Les conséquences: La réaction du Kremlin à l'autorisation d'utiliser des missiles américains contre des cibles sur le sol russe est un signe inquiétant pour l'avenir. Moscou considère de telles attaques comme une agression de l'OTAN et menace d'utiliser des armes nucléaires et de déclencher une Troisième Guerre mondiale.

Danger: La spirale de violence actuelle se poursuivrait. On assisterait à une longue guerre d'usure avec un potentiel d'escalade majeur.

Un expert croit à un cessez-le-feu

L'expert militaire Wolfgang Richter croit à un gel des fronts. «L'Ukraine, qui souffre d'un manque de personnels et qui veut mobiliser environ 160'000 soldats supplémentaires, devra accepter une cession de territoire de facto, mais ne la reconnaîtra pas en droit international. En contrepartie, elle devrait toutefois recevoir des garanties de sécurité robustes.»

Par «garanties de sécurité robustes», Wolfgang Richter n'entend pas l'adhésion à l'OTAN, car la Russie ne l'accepterait pas. Mais l'Ukraine devrait pouvoir renforcer sa capacité de défense nationale et compter sur des garanties bilatérales. En outre, une force de paix acceptée par les deux parties et dotée d'un mandat du Conseil de sécurité de l'ONU devrait garantir le cessez-le-feu.

Si l'aide américaine venait à disparaître, certains Etats européens réduiraient également leur aide, selon Richter. «Nous sommes à la veille d'élections et les partis critiques à l'égard de l'aide à l'Ukraine sont de plus en plus forts».

Un Trump imprévisible

Actuellement, la Russie procède à des attaques massives sur l'Ukraine. En contrepartie, les Ukrainiens ont obtenu le feu vert pour attaquer des cibles en Russie avec des missiles américains. La situation s'envenime donc. Des premiers missiles de croisières britanniques auraient également été lancés contre Moscou ce mercredi.

Wolfgang Richter estime toutefois que cette escalade sera probablement temporaire. «Les deux parties veulent encore s'assurer le plus d'avantages militaires possible jusqu'à l'entrée en fonction de Trump.» Selon l'expert, le président américain pourrait tenter dès février 2025 d'amener les deux belligérants à un compromis.

Qu'en pense Vladimir Poutine? Les informations divergent. Selon l'agence de presse Reuters, il se montre prêt à négocier un cessez-le-feu. Le porte-parole du Kremlin, Dmitri Peskov, rejette toutefois cette idée.
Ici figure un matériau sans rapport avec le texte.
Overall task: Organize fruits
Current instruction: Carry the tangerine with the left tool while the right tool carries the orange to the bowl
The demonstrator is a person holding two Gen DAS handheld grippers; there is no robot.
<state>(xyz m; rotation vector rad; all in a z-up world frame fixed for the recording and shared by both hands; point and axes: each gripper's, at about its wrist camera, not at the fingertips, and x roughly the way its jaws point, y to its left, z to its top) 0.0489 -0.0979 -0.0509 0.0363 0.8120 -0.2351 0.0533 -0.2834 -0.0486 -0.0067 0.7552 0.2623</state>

Wolfgang Richter garde espoir d'obtenir une trève. Il n'exclut toutefois pas qu'en cas d'échec des négociations, Donald Trump puisse opérer un virage à 180 degrés et soutenir encore plus massivement l'Ukraine. «Dans ce cas, assure Wolgang Richter, nous nous trouverons dans une spirale d'escalade qui pourrait mettre toute l'Europe en danger.»